Schiacciata alle cipolle
17/11/2023Schiacciata alle cipolle is a Tuscan classic, a type of soft and tasty focaccia, enriched with the sweetness of onions. Here is how to prepare it.
Ingredients
For the dough:
- 500 g of type 0 flour
- 300 ml of warm water
- 25 g of fresh brewer’s yeast or 7 g of dry brewer’s yeast
- 2 tablespoons of extra virgin olive oil
- 1 teaspoon of sugar
- 1 teaspoon of salt
For the topping:
- 500 g of white onions
- 3 tablespoons of extra virgin olive oil
- Salt to taste
- Pepper to taste (optional)
- Fresh rosemary (optional)
Preparation
- Start by preparing the dough: dissolve yeast in warm water with sugar, then mix with flour, adding oil and salt. Work the dough well until you obtain a smooth and elastic ball.

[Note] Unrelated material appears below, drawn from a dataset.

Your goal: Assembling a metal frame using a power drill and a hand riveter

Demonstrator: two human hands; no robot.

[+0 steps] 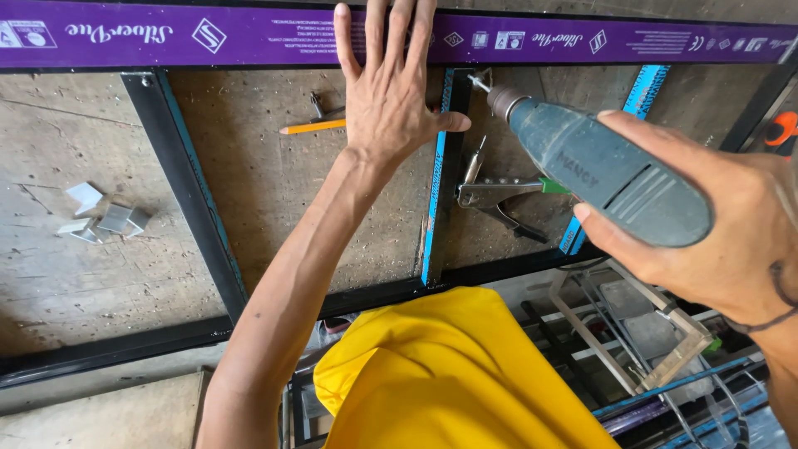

- Let the dough rise in a bowl covered with a damp cloth in a place sheltered from drafts for about 2 hours or until it doubles in volume.
- In the meantime, slice the onions finely and gently sauté them with extra virgin olive oil in a pan until they become translucent. Season with salt and pepper to taste, and, if you like, add some chopped rosemary.
- Take the risen dough, deflate it slightly, and spread it on an oiled baking tray, forming an even layer.
- Evenly distribute the sautéed onions over the dough.
- Let it rise again for about 30 minutes, then bake in a preheated oven at 200 °C for about 20-25 minutes or until the surface is golden brown.
- Serve the schiacciata warm or at room temperature.
Curiosity
This schiacciata is ideal as an appetizer or as a main dish, perhaps accompanied by a good glass of Tuscan red wine. Furthermore, onions are known for their beneficial properties, including antioxidant and anti-inflammatory effects.